Long Island is home to Haitian communities marked by economic and social diversity, and an intimate connection to the Caribbean homeland devastated by Tuesday's massive earthquake.
Over the past four decades, Haitians here have sunk deep, broad roots, which the 7.0-magnitude quake brought into sharp relief.
"People talk with family back in Haiti on a daily basis," said Maryse Emannuel-Garcy, who moved to Long Island in 1979 and founded the Haitian American Family on Long Island, a service organization. "The connection is ongoing and real," she said. "People here are affected by the earthquake directly."
At a Hempstead radio station Wednesday, Acelus Etienne, his voice edged with concern, provided a stream of updates on the earthquake's devastation.
In a Westbury real estate office, owner Jean-Marie Wolff spoke to fellow Haitian businesspeople on how they could respond to the tragedy back home.
In a Brightwaters medical office, Dr. Daniel Faustin divided his day between commiserating with his Haitian patients, speaking with colleagues in Port-au-Prince, and participating in a White House conference call on Haitian relief efforts.
The trio are examples of the ties Long Island shares with Haiti, both through economically established families that began settling here in the 1970s, and lesser-skilled newcomers who sometimes only speak the island's Creole patois.
The influence of the estimated 35,000 people of Haitian descent living on Long Island - and perhaps twice that number living along the Queens border - is manifold.
In the Westbury school system, where children of Haitian descent make up about 15 percent of students, four faculty members can speak Creole, said Principal Manny Arias. The Diocese of Rockville Centre has assigned Creole-speaking priests to churches from Elmont to Brentwood.
Doctors and business owners add to the economies of many of Long Island's villages.

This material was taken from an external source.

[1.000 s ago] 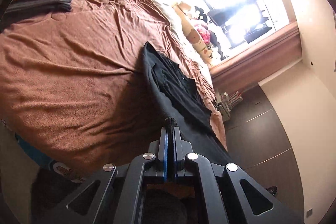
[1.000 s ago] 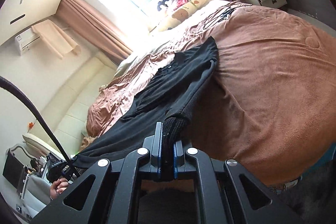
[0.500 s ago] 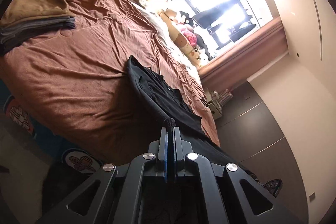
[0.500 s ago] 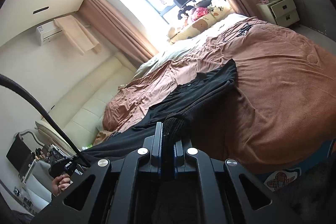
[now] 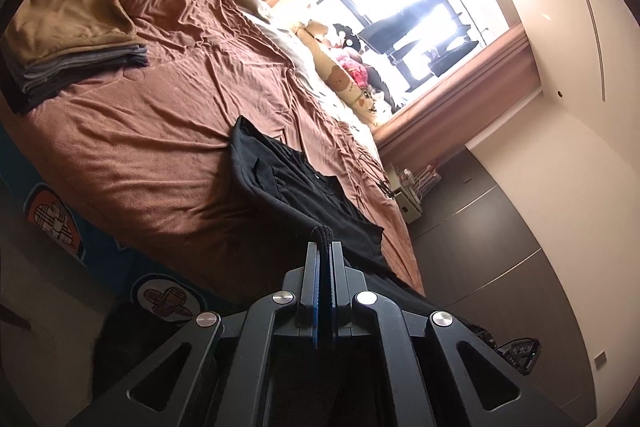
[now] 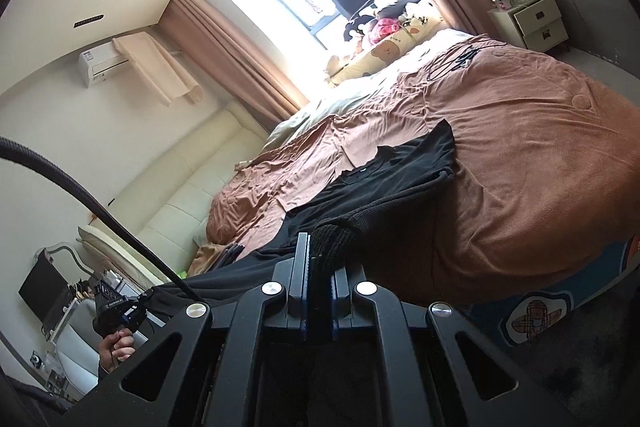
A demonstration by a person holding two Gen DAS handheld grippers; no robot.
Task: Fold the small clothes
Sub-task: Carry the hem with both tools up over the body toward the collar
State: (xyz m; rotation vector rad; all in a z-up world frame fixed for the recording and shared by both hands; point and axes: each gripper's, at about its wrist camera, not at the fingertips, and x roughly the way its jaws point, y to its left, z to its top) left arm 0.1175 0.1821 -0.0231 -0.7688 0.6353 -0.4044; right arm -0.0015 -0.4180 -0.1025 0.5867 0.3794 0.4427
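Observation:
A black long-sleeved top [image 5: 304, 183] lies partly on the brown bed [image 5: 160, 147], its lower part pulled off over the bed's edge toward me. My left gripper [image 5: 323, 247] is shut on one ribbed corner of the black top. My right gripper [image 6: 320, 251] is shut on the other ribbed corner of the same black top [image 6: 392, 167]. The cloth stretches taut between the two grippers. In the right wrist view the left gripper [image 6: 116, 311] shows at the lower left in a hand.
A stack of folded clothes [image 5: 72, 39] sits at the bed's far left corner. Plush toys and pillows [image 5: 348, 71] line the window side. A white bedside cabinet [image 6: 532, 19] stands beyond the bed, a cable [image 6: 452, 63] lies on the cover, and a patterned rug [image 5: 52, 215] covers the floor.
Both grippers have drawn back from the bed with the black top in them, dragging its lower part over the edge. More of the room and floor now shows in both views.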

Home buyers help stabilize neighborhoods that were among America's first suburbs.
And the influx of Haitian immigrants is boosting the ranks of Long Island's black population while simultaneously helping to define the region's black American experience.

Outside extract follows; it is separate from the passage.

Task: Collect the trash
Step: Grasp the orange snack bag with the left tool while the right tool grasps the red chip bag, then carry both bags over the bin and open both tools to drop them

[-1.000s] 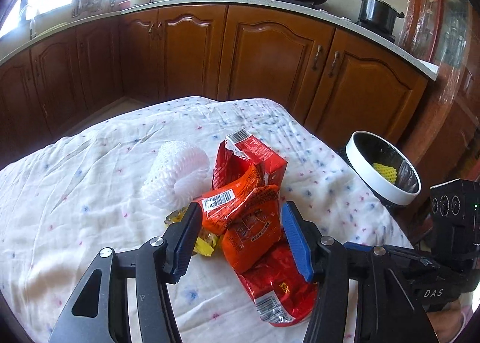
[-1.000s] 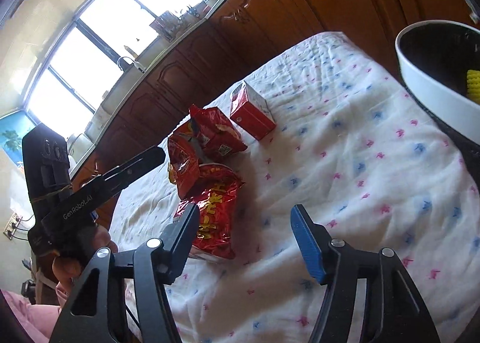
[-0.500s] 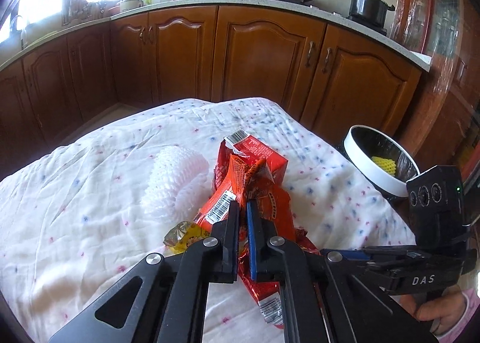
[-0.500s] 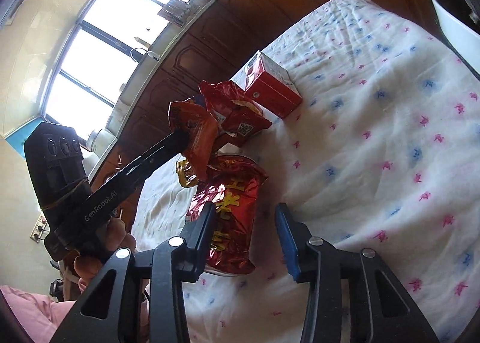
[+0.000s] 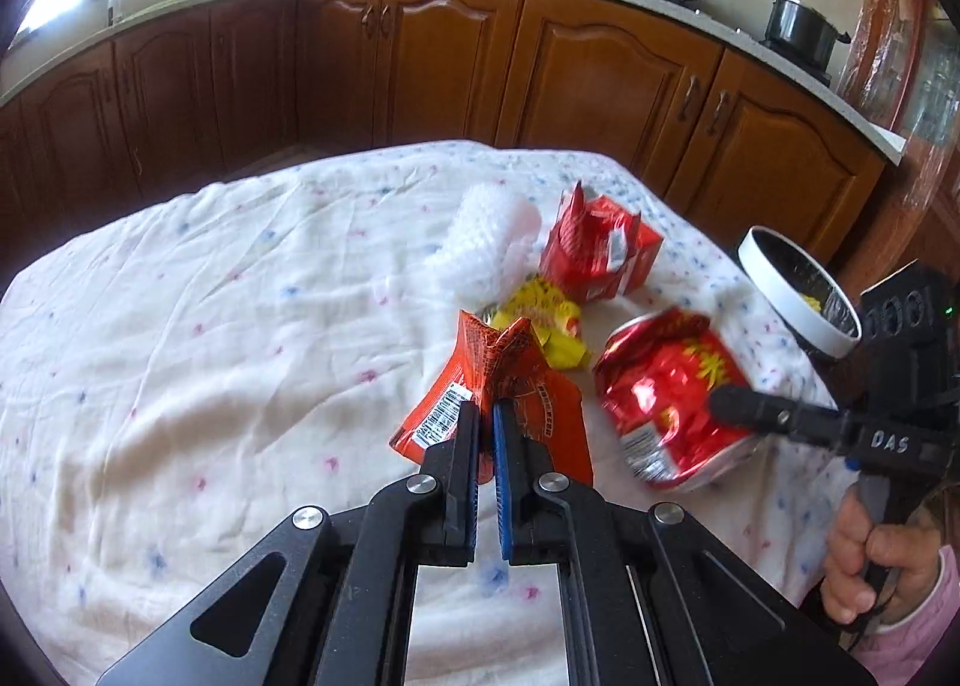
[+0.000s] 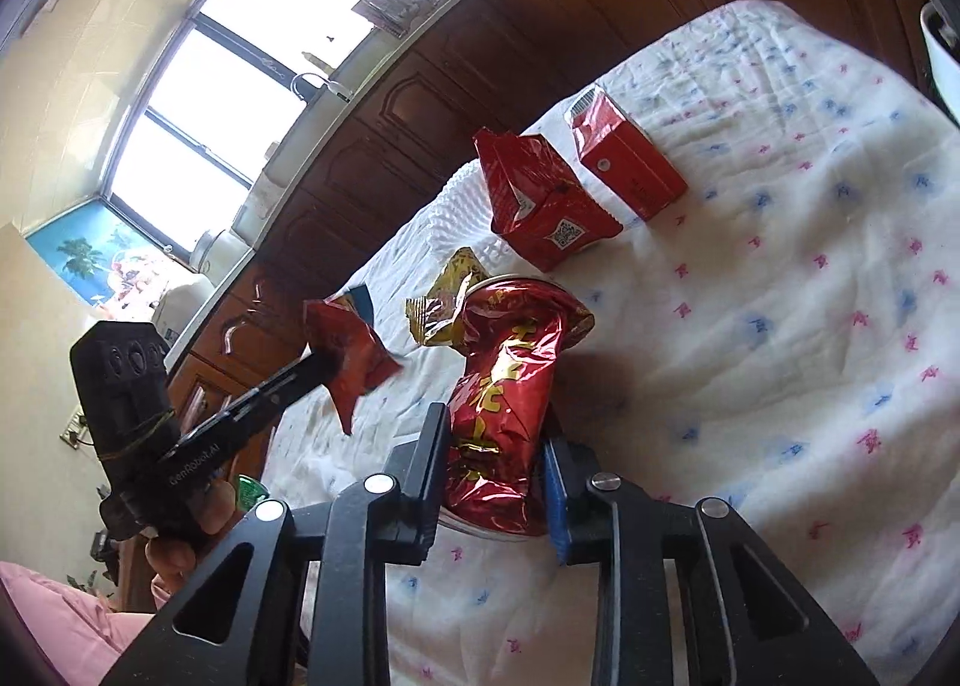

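Observation:
My left gripper (image 5: 486,413) is shut on an orange snack wrapper (image 5: 510,380) and holds it just off the cloth. In the right wrist view that left gripper (image 6: 333,365) carries the orange wrapper (image 6: 354,347) to the left of the pile. My right gripper (image 6: 495,452) is closing its jaws on a crumpled red foil bag (image 6: 510,386), and both pads press its sides. The left wrist view shows the red foil bag (image 5: 666,386) with the right gripper (image 5: 729,404) at its lower right. A yellow wrapper (image 5: 546,320), a white foam net (image 5: 486,242) and a red bag (image 5: 594,248) lie beyond.
A white-rimmed bin (image 5: 798,290) with a black liner stands off the table's right edge. In the right wrist view a red carton (image 6: 630,170) and the dark red bag (image 6: 534,194) lie farther along the spotted tablecloth (image 6: 780,326). Wooden kitchen cabinets (image 5: 420,62) run behind.
My left gripper closed on the orange wrapper and pulled it off the pile toward the left. My right gripper moved up to the red foil bag and its jaws narrowed onto it.

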### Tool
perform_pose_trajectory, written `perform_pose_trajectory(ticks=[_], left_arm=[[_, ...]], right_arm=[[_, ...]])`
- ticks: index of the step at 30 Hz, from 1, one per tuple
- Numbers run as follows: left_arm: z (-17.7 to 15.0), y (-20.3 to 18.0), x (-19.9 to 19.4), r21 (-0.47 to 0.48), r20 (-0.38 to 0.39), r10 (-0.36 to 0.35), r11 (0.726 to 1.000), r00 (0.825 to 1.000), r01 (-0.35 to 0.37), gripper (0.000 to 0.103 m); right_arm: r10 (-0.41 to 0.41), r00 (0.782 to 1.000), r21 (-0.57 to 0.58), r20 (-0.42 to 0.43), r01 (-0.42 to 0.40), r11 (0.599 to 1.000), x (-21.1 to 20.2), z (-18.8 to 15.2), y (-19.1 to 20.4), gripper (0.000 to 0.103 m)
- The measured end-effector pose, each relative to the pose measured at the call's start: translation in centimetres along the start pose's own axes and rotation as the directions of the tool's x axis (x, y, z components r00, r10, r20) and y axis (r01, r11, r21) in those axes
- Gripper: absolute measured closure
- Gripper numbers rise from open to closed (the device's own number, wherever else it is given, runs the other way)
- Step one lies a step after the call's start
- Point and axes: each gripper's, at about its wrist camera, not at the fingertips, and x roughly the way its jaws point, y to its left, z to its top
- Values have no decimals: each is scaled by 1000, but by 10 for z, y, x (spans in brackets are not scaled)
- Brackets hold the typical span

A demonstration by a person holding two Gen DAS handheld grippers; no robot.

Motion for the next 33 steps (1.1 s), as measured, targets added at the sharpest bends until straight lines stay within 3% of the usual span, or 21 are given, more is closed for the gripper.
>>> perform_pose_trajectory(ticks=[3,6,7,11,14,21,23,28,33], left_arm=[[-6,-6,14,8,-53,6,1000,999,-5,100],[-6,-10,22,7,-74,2,1000,997,-2,97],[-4,-10,25,7,-76,4,1000,997,-3,97],[3,-10,35,-4,-73,5,1000,997,-5,85],[3,-13,41,-11,-68,8,1000,998,-9,84],[-4,-17,39,-23,-51,5,1000,999,-6,98],[-5,-19,35,-32,-45,-11,999,999,9,99],[-6,-35,23,-17,-29,-45,999,999,44,100],[-1,-56,17,14,-17,-89,996,996,89,100]], right_arm=[[-93,994,-76,60,97,992,-14,3,14,78],[-258,962,-161,88,270,949,-21,4,28,78],[-281,956,-172,85,292,941,-20,4,29,78],[-271,961,-157,62,278,948,-16,7,25,77],[-240,970,-133,50,244,961,-14,10,20,74],[-223,974,-99,40,226,969,-8,17,20,69],[-248,968,-110,37,251,962,-4,15,21,78],[-274,959,-147,74,282,948,-13,6,28,79],[-332,932,-152,144,353,923,-38,-2,29,79]])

"They are having profound influences in certain pockets," said Lawrence Levy, director of Hofstra University's National Center for Suburban Studies. "The big difference now is many of them moved directly to the Island without first stopping in the city and acculturating there."
Yet the connections Haitians maintain to the Caribbean island remain deeply felt.

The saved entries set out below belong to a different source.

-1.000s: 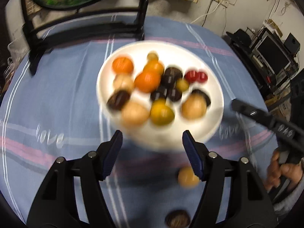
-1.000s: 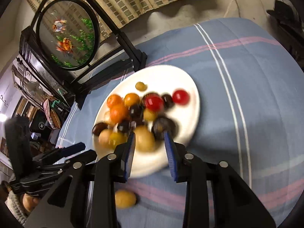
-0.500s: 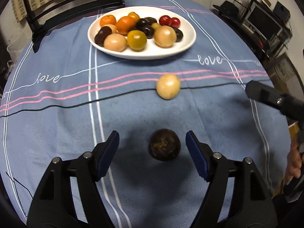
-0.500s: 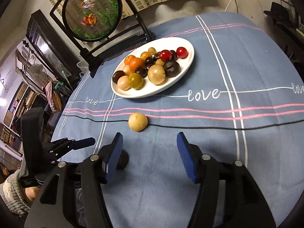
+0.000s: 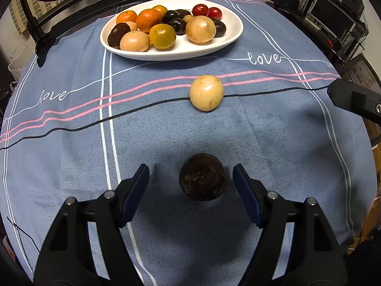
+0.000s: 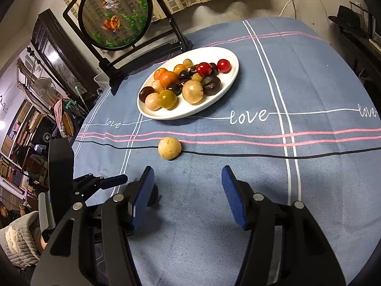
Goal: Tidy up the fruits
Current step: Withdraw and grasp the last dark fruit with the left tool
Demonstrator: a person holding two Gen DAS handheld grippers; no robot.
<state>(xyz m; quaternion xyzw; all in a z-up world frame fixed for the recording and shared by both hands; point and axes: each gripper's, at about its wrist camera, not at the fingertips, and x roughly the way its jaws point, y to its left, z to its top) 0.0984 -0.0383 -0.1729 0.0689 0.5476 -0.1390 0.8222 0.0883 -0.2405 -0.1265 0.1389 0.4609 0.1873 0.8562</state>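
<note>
A dark brown round fruit (image 5: 202, 176) lies on the blue tablecloth between the fingers of my left gripper (image 5: 190, 170). That gripper is open, with a gap on each side of the fruit. A pale yellow fruit (image 5: 206, 93) rests farther out on the black stripe. Beyond it, a white oval plate (image 5: 181, 53) holds several oranges, dark fruits, pale fruits and red ones. My right gripper (image 6: 188, 176) is open and empty, hovering short of the pale yellow fruit (image 6: 169, 147). Its left finger hides most of the dark fruit (image 6: 154, 194).
A round fish-painting screen (image 6: 114, 14) on a black stand sits behind the plate (image 6: 190, 114). A person's sleeve (image 6: 16, 238) shows at the lower left. Shelves and electronics (image 5: 333, 16) stand beyond the table's right edge.
Both grippers pulled back from the plate toward the near side of the table. The right jaws widened. The left gripper came down around the dark fruit and has held still since.
</note>
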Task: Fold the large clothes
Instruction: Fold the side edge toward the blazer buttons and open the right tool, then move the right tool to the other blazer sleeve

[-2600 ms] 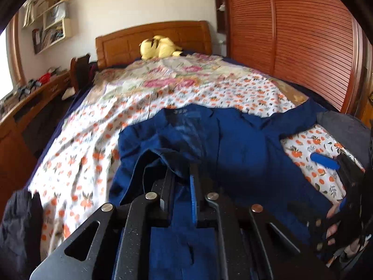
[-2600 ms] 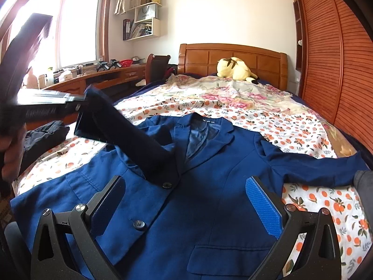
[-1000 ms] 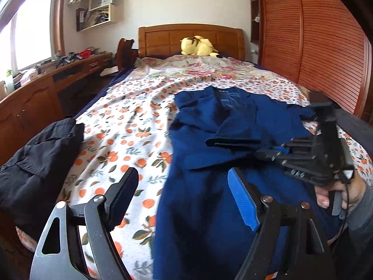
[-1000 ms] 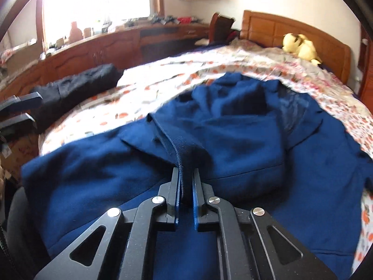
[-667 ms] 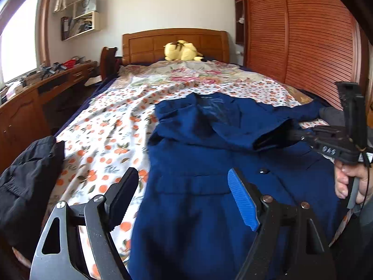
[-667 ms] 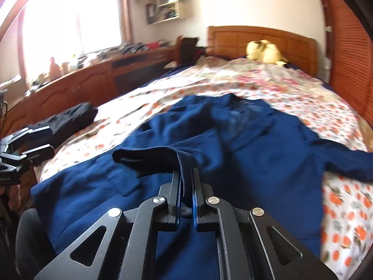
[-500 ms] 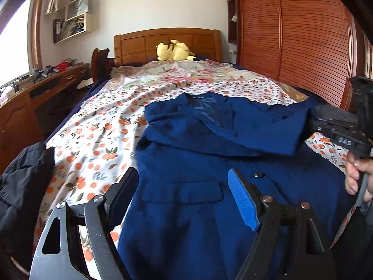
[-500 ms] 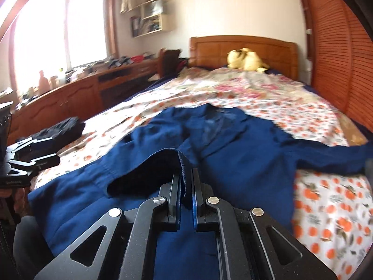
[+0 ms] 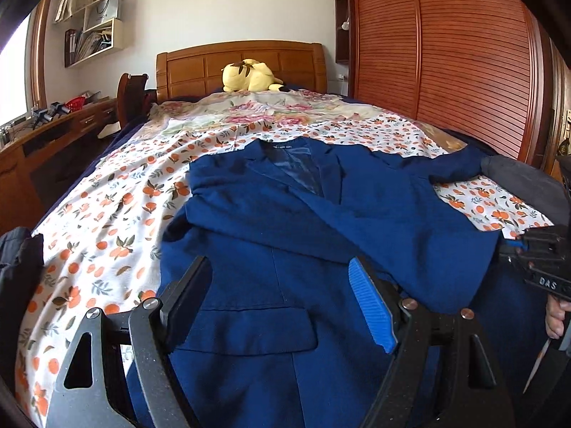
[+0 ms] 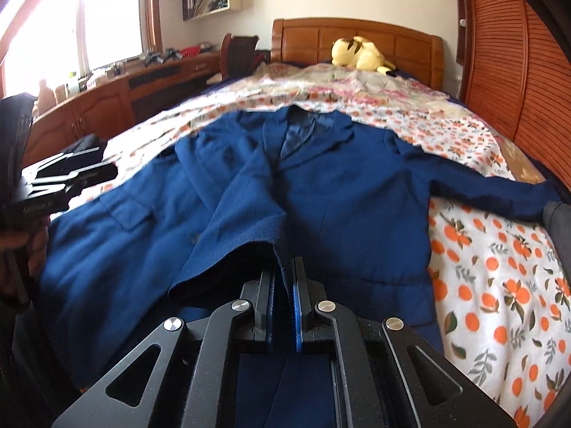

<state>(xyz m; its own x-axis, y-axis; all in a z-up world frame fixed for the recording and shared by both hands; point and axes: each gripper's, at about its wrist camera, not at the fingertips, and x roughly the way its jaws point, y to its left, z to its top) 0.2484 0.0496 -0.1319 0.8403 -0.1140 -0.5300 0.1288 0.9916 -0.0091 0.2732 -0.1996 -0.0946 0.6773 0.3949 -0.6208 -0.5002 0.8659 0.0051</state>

They continue to shape the life of people like Wolff, 64. He came to the area in 1970 - not long after his father was killed by thugs linked to former Haitian dictator Francois "Papa Doc" Duvalier - and now invests in commercial projects back in Haiti.
"I never realized how attached I was to the land until this happened," Wolff said.
"The presidential palace has been destroyed, the cathedral has been destroyed," he said. "These are landmarks I have known since I was a youngster."